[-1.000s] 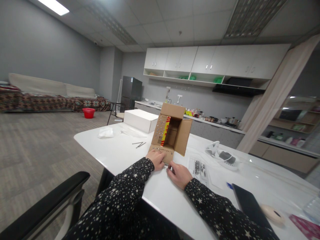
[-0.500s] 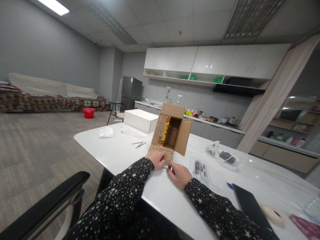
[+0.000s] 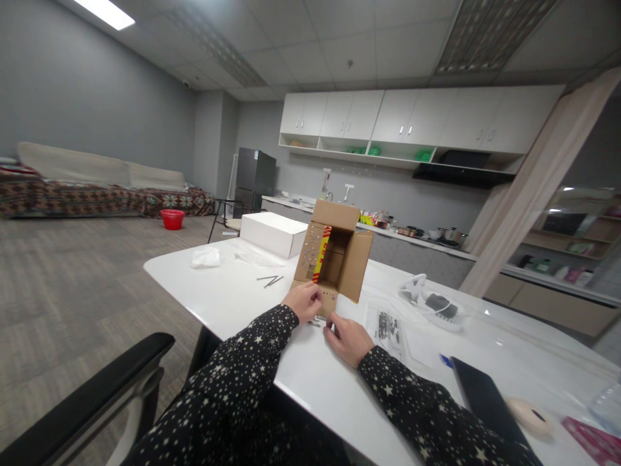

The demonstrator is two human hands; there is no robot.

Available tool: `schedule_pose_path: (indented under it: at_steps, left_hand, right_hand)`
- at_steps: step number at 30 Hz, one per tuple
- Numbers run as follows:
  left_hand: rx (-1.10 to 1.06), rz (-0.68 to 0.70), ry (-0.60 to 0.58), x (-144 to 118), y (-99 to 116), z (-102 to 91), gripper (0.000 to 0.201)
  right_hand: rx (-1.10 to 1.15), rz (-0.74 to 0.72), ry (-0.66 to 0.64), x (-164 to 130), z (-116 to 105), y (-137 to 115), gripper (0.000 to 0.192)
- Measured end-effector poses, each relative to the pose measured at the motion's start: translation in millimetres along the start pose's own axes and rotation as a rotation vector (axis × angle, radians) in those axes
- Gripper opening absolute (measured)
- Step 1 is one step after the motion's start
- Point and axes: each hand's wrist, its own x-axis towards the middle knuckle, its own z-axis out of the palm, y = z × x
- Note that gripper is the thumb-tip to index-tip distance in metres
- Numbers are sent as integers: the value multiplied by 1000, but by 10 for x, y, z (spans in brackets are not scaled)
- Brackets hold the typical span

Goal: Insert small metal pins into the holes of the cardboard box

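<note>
My left hand [image 3: 304, 301] lies with curled fingers on the lower flap of the cardboard box [image 3: 332, 259], near the middle of the frame; its grip is loosely closed against the flap, though I cannot tell whether anything is pinched. My right hand [image 3: 345, 336] rests on the white tabletop [image 3: 233, 291] just below the box, thumb and forefinger drawn together near some small metal pieces [image 3: 316, 321]; whether it actually holds one is too small to tell.

Compared with a second ago, my left hand has risen slightly onto the flap, while the right has hardly moved and the box stands where it was.

The box lies on its side, its open mouth facing me and slightly right, flaps spread, its long axis running away from me. Two nails [image 3: 270, 279] lie left of it, a white box [image 3: 272, 233] behind it.
</note>
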Motion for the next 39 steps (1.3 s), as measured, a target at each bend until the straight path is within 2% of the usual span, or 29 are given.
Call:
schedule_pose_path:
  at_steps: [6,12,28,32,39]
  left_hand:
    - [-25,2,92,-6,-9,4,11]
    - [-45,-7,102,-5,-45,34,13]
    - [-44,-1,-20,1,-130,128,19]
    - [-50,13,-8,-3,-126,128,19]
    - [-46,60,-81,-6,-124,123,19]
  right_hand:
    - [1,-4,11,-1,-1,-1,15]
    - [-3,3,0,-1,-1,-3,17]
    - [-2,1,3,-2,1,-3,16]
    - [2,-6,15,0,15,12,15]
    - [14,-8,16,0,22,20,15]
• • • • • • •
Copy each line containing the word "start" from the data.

[ANSWER SPACE]:
- Measured end-effector poses, each relative to the pose measured at the motion's start: translation in millimetres along the start pose's own axes and rotation as a rotation vector (axis × angle, radians) in those axes
- Step 1 is one step after the motion's start

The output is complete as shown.